** Opening Records supplied block **
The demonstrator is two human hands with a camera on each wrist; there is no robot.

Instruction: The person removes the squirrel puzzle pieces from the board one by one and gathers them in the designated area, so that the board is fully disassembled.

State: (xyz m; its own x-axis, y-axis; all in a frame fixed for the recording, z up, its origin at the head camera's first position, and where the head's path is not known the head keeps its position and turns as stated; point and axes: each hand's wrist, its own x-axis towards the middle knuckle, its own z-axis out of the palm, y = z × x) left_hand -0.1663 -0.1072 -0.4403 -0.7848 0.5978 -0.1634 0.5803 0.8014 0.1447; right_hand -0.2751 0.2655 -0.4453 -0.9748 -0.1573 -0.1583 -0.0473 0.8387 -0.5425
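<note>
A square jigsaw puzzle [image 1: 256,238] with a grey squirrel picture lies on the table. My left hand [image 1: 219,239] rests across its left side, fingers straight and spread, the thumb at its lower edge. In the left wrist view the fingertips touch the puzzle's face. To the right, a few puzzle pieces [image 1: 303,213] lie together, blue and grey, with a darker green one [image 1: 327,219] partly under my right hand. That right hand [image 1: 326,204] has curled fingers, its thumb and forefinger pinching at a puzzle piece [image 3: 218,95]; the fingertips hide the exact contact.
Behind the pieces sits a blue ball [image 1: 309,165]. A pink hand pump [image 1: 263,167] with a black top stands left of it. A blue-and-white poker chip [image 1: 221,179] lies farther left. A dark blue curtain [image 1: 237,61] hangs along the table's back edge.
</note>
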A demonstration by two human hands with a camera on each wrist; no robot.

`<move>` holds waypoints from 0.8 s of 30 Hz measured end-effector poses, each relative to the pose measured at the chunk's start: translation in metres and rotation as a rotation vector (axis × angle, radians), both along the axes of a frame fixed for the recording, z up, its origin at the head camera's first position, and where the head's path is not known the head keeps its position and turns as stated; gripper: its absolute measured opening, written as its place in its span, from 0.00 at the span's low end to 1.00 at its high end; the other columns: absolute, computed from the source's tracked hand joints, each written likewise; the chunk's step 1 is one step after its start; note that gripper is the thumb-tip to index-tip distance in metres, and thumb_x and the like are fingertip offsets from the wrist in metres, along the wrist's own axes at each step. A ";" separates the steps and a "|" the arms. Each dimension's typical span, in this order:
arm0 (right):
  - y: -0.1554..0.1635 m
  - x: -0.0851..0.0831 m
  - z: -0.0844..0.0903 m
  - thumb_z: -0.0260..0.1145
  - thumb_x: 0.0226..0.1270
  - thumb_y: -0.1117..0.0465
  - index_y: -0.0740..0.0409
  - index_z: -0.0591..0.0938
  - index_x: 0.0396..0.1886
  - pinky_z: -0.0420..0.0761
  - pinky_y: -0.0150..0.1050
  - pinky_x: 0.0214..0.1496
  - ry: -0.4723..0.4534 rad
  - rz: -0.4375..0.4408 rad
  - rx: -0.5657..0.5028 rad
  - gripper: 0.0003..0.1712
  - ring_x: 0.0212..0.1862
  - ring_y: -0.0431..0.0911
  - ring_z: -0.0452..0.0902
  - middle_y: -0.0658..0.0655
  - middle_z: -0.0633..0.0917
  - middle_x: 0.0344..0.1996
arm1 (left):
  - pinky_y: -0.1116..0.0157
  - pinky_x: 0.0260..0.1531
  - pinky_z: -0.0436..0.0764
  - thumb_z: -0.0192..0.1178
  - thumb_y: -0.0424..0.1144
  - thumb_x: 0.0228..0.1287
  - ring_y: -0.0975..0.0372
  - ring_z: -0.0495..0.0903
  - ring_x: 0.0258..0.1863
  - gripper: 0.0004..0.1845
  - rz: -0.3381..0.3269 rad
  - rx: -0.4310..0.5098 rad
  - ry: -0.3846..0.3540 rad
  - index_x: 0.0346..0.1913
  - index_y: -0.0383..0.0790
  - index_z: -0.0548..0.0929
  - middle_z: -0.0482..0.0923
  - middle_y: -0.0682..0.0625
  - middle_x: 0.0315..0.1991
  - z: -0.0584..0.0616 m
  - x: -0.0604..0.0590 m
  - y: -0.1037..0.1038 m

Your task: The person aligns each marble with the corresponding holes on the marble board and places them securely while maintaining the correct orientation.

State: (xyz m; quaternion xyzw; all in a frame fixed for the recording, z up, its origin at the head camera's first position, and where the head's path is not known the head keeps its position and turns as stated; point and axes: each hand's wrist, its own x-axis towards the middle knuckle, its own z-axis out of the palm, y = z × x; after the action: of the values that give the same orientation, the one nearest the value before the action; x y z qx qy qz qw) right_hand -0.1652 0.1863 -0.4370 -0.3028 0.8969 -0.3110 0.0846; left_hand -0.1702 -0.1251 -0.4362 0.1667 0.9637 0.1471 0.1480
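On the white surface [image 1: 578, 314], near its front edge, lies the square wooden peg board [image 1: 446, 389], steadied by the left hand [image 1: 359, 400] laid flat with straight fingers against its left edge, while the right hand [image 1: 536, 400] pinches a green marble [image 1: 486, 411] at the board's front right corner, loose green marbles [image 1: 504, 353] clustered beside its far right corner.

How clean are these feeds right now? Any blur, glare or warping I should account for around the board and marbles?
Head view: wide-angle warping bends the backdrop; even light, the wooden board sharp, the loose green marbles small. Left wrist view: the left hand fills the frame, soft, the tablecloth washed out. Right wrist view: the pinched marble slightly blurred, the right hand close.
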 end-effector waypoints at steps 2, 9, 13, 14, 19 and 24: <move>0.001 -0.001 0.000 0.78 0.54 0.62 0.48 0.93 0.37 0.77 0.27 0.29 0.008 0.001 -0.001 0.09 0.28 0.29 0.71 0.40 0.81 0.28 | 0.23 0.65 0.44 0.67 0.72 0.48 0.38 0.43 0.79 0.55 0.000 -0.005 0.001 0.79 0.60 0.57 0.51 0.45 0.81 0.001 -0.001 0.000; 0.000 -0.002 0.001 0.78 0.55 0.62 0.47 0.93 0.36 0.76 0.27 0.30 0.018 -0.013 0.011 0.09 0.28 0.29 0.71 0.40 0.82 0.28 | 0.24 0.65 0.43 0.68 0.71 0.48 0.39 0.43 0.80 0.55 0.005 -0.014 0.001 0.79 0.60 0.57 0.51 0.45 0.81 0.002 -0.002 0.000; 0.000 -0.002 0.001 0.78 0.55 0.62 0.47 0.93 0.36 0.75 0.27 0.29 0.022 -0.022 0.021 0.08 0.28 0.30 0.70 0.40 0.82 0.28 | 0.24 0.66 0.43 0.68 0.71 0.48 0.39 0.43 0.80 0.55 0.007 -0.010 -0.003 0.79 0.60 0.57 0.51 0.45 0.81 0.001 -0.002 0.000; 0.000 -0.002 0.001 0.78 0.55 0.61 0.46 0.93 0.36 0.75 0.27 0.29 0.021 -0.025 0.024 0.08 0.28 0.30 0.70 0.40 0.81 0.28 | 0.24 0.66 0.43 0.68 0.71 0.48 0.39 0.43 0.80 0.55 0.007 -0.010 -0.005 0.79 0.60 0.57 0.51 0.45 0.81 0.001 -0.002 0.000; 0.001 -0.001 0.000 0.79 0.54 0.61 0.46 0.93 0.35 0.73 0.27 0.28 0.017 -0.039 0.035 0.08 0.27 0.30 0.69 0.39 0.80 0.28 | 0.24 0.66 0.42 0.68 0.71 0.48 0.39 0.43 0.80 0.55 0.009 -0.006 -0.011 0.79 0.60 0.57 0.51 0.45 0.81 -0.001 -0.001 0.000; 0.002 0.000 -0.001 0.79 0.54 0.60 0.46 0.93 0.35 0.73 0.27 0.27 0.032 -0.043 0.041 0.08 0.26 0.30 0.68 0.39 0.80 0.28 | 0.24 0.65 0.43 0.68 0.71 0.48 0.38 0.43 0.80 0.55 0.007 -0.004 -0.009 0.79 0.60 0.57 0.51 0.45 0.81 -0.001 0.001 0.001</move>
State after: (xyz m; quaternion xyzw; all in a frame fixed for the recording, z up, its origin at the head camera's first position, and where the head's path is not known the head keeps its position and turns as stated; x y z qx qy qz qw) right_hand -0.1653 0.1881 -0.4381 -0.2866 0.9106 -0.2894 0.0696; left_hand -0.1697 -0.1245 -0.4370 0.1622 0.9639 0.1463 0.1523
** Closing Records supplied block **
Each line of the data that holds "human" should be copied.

The demonstrator is two human hands with a camera on each wrist; there is no robot.
A demonstration by two human hands with a camera on each wrist; no robot.

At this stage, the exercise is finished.